## [What this task involves]
Exactly the lines from the start of the data through the line containing "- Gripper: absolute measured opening" should be output, with both ends kept and nothing added.

= = = =

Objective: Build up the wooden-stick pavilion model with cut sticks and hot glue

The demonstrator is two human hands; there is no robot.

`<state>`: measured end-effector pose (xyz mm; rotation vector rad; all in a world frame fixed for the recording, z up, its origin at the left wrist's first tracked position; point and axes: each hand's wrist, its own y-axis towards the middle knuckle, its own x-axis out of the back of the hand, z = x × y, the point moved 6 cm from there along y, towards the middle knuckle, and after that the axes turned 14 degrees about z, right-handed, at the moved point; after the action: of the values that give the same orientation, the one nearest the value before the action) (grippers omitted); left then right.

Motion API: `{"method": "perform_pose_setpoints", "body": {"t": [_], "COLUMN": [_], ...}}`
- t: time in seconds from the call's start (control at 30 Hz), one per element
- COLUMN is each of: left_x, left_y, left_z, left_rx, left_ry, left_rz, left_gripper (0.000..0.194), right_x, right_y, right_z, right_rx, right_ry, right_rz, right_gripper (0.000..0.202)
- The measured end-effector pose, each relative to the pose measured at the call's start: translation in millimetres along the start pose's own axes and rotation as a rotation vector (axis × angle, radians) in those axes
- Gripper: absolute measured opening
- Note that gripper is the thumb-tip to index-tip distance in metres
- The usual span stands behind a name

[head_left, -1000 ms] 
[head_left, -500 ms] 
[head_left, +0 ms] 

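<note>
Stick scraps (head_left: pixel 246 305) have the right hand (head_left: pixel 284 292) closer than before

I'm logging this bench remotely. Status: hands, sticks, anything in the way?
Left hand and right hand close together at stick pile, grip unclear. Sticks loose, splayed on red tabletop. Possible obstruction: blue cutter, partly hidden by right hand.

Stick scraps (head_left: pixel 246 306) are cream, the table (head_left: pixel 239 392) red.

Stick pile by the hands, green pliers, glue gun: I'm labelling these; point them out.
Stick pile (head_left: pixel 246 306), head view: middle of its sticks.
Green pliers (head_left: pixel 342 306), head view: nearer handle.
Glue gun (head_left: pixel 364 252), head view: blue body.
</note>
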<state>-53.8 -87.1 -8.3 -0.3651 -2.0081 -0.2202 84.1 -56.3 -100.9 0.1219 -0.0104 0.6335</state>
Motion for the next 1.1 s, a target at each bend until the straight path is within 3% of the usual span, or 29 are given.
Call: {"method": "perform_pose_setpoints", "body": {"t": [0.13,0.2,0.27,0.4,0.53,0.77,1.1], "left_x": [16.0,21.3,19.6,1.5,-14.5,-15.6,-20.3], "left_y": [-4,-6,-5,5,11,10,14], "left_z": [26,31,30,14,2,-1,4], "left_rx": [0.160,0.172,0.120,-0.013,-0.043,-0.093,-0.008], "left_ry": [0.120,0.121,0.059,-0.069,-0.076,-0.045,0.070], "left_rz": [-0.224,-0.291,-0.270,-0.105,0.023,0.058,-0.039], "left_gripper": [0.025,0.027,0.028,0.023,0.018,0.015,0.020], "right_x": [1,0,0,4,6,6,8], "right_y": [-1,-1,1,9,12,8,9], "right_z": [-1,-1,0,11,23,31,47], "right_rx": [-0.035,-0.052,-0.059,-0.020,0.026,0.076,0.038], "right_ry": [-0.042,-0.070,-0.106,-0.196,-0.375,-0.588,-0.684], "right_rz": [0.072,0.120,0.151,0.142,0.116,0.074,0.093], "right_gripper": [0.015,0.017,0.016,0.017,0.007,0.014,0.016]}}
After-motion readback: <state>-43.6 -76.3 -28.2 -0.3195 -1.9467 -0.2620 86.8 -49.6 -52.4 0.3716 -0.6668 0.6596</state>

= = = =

## [Answer to this problem]
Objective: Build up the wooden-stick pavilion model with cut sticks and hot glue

The demonstrator is two human hands; there is no robot.

`<state>`: measured end-effector pose (xyz mm; rotation vector rad; all in a world frame fixed for the recording, z up, its origin at the left wrist's first tracked position; point and axes: each hand's wrist, its own y-axis towards the middle knuckle, its own x-axis out of the back of the hand, z = x × y, the point moved 6 cm from there along y, towards the middle knuckle, and after that the axes turned 14 degrees about z, right-handed, at the moved point; after the action: of the values that give the same orientation, the one nearest the value before the action) (grippers omitted); left then right.

Motion API: `{"method": "perform_pose_setpoints", "body": {"t": [_], "COLUMN": [_], ...}}`
- t: time in seconds from the call's start (control at 30 Hz), one per element
- COLUMN is each of: left_x, left_y, left_z, left_rx, left_ry, left_rz, left_gripper (0.000..0.194), right_x, right_y, right_z, right_rx, right_ry, right_rz, right_gripper (0.000..0.202)
- The measured end-effector pose, each relative to the pose measured at the call's start: translation in millimetres along the start pose's own axes and rotation as a rotation vector (axis × angle, radians) in those axes
- Gripper: absolute measured opening

What appears above is the complete answer to the exercise.